Okki Go uses intent data as a gating layer rather than a volume layer. The AI agent starts with your ICP, looks for accounts showing recent intent, enriches contact and firmographic data through waterfall enrichment, verifies the emails it finds, and only then proposes an email campaign segment for human review.

That changes campaign economics. Instead of sending 10,000 emails and hoping, you might send 1,200 emails to accounts with a shown reason to pay attention. Fewer bounces, better inbox placement, fewer unsubscribes, and replies that are worth reading.

Here's the thing: intent data decays. A signal from eight months ago is history, not intent. Ask any AI SDR vendor how recent their signals are and whether they refresh during the campaign. Roughly speaking, most B2B intent signals lose most of their value within 90 days if not refreshed. Okki Go's workflow includes that recency check; what you do with it still depends on your team's judgment.

6. The question nobody asks before buying an AI SDR: where's the quality gate?
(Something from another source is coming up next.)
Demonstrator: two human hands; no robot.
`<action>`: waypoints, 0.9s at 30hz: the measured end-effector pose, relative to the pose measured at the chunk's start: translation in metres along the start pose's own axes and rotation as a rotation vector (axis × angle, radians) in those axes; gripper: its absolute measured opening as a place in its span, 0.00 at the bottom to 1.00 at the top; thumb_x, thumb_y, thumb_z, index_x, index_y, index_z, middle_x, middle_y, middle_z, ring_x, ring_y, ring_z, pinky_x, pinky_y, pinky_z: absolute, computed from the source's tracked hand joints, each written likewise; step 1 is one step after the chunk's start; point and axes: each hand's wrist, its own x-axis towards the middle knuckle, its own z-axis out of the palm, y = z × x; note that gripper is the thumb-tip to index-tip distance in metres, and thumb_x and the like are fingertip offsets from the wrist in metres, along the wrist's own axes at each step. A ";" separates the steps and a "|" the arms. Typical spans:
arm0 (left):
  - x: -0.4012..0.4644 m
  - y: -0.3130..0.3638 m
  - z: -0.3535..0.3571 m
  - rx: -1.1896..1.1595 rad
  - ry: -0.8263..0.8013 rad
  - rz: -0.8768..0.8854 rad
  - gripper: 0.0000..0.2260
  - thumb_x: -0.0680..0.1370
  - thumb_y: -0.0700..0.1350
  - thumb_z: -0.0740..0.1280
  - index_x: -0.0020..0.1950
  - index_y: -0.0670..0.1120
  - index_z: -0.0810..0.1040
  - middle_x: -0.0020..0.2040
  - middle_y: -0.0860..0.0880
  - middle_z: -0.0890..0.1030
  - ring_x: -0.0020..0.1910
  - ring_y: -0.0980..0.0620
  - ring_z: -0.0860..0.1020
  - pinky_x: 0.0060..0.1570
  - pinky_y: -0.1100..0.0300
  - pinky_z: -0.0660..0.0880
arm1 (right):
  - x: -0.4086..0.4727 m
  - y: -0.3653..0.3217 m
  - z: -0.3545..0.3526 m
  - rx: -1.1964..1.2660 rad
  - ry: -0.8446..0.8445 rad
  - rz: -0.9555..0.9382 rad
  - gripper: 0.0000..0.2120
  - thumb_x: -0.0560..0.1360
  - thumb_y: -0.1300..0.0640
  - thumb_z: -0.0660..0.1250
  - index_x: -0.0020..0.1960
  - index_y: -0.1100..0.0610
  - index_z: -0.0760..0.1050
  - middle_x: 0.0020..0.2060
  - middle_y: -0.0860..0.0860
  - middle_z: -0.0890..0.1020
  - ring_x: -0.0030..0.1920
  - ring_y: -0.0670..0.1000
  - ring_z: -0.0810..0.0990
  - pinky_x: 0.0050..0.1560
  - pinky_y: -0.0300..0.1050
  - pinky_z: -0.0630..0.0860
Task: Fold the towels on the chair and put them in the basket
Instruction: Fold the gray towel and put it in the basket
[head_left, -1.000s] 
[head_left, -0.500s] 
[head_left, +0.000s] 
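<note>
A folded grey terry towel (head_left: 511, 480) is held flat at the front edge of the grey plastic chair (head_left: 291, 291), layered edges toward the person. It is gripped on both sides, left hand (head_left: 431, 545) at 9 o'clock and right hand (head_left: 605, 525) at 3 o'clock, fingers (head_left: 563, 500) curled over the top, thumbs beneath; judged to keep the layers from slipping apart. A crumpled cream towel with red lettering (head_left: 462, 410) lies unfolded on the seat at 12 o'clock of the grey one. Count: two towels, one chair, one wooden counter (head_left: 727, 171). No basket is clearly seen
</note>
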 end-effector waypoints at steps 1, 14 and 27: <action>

Teams ask about pricing, data sources, and integrations. They rarely ask: who approves the list? Who checks the first email? What happens when a record doesn't meet the threshold?

I once watched a team pick an AI SDR in 48 hours because a Q1 launch was looming. Normally I'd insist on a two-week pilot; there was no time. They compared features, signed, and connected their CRM. A week later they realized no one had defined which records were verified or who owned the approval step. The cleanup cost them two weeks. The quality gate had been an afterthought.

Okki Go's human-in-the-loop design makes that approval step harder to skip, but it's still your workflow. Define your quality gate before you connect a mailbox: ICP criteria, data completeness threshold, email verification rule, and approval owner for every campaign. And remember the compliance side: per the FTC's CAN-SPAM guidance, commercial email must carry accurate header information and a valid physical postal address. That's a human check, not something an AI should improvise at send time.

Every AI SDR has tradeoffs—Okki Go included. The teams that do best are the ones that ask “where can a human still say no?” before they ask “how many emails can this send?”